Gelelim maça. Ama önce Orduspor maçına bakalım. Ligin en iyi takımlarından, en kollektif oynayan, en fazla ileride baskı yapan takımlarından birisini oynadığı futbol ve yaptığı baskıyla sahasına iten bir Fenerbahçe vardı sahada. Hani 1-0 hatta 2-0 öndeyken yüreğimiz ağzımızda biten ve hatta bitmek bilmeyen maçlardan sonra, sadece bir farklı önde olmamıza rağmen içimiz rahat biten Orduspor maçı. Takım artık oyunu tutabilir haline geri döndü. Sükuneti biraz daha arttırmamız gerek, evet. Bugün OM maçında olduğu gibi, rakibe umut, bazılarına halamın bıyıklarından bahsetme fırsatı vermemek gerek. Bunu da sükuneti arttırarak ve saha içindeki toplam aklımızı arttırarak sağlayabiliriz.

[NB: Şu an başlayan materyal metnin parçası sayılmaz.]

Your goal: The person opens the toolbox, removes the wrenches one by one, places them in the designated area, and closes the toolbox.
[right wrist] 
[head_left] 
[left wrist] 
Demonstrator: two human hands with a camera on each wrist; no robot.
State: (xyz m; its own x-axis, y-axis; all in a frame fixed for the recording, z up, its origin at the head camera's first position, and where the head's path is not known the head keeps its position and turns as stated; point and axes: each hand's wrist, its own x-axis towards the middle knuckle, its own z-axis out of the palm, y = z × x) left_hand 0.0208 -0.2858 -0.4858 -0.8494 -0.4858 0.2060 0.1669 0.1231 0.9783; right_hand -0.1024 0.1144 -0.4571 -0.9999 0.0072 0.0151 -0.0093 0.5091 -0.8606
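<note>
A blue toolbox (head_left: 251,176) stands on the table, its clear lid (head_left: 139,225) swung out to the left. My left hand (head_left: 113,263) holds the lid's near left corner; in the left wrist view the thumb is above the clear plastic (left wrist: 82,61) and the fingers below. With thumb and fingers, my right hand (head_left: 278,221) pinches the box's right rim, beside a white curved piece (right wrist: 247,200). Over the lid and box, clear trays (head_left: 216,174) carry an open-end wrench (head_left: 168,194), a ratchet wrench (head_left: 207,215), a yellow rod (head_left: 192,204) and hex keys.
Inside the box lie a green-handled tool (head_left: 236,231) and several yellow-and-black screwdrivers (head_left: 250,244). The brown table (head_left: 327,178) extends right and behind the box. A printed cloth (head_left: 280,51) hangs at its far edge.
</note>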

Teker teker bakmak istemiyorum zira artık iyi bir takımız ancak yapılan birkaç bireysel hata (Baroni ve Raul'un hücumdeki yanlılş pas seçimleriyle dengesiz yakalandığımız top kayıpları, Caner'in gereksiz çalımları, maçın adamı olabilecek performansına rağmen Volkan'ın son dakikada boşa çıkışı) var, normaldir. Bu bireysel hataların gol yemeden atlatılması müthiş tabi. Ama bireysellikten bahsedeceksek Bekir başta olmak üzere kapasitelerini arttıran oyuncularımızdan bahsetmek gerek. Gökhan ve Caner'in artan formları, Hasan Ali'nin takıma ısınması, Kuyt'un ve Sow'un müthiş mücadelesi.
Bu takım elbette yenilebilecek bir takım, neden olmasın? Rakibe de hakeme de yenilebilir, doğaldır. Ama görülen o ki, Alex'in gidişi sonrasındaki yaratıcılık eksiğini, fiziksel kaliteyi arttırarak kapatacak, kapatmaya çalışacak. Bize düşen de destek olmak elbette. Geçen yılki oluşturduğumuz dev yumruğu tekrar sıkmamız gerek, Orduspor, Eskişehirspor, OM maçındaki tribünlerdeki gibi. Çatlak ses değil Fener sesi gelmeli tribünden.